Go to the line in the data below that contains "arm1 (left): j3". Write it out exactly, along with every later line through the last, and nothing else.

Content starts

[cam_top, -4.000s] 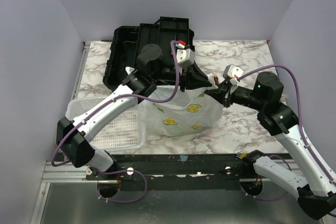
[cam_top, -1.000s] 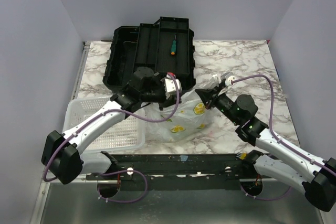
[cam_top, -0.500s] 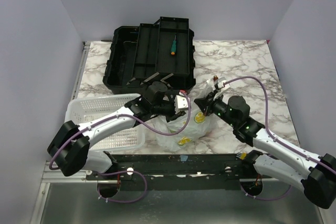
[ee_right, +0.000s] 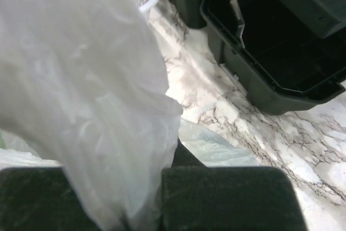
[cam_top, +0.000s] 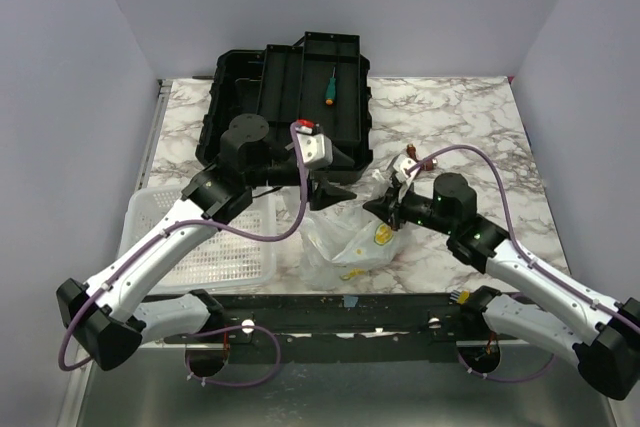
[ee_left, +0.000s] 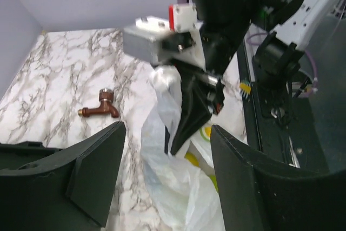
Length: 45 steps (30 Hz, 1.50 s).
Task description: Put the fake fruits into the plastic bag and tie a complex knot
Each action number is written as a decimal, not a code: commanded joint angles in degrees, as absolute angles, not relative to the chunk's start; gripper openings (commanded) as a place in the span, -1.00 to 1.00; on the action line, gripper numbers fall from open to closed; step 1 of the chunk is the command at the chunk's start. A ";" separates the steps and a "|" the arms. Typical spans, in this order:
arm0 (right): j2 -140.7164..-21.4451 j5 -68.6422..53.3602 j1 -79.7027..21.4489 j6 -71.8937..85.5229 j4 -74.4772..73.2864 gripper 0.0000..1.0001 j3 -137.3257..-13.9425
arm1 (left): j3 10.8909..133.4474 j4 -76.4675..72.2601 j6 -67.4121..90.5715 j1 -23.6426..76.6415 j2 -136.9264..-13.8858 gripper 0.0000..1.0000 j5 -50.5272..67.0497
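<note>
Left fingers pulled back, spread, right fingers pinching plastic bag, marble tabletop, lilac walls

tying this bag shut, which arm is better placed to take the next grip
Left, probably: the left tool is open and empty beside the plastic bag, while the right tool is shut on the bag's plastic and would have to let go first.

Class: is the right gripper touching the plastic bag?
Touching. In the right wrist view, film of the plastic bag runs down between the pads of the right gripper, pinched there.
</note>
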<state>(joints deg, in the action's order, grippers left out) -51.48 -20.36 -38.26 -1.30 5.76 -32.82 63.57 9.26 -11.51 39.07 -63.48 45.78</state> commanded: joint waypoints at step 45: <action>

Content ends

SOLUTION TO THIS PROBLEM:
arm1 (left): j3 10.8909..133.4474 j4 -76.4675..72.2601 j6 -67.4121..90.5715 j1 -23.6426..76.6415 j2 -136.9264..-13.8858 gripper 0.0000..1.0000 j5 -50.5272..67.0497
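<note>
Left fingers pulled back, spread, right fingers pinching plastic bag, marble tabletop, lilac walls

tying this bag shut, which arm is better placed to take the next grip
Left, probably: the left tool is open and empty beside the plastic bag, while the right tool is shut on the bag's plastic and would have to let go first.

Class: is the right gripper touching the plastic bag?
Touching. In the right wrist view, film of the plastic bag runs down between the pads of the right gripper, pinched there.
</note>
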<state>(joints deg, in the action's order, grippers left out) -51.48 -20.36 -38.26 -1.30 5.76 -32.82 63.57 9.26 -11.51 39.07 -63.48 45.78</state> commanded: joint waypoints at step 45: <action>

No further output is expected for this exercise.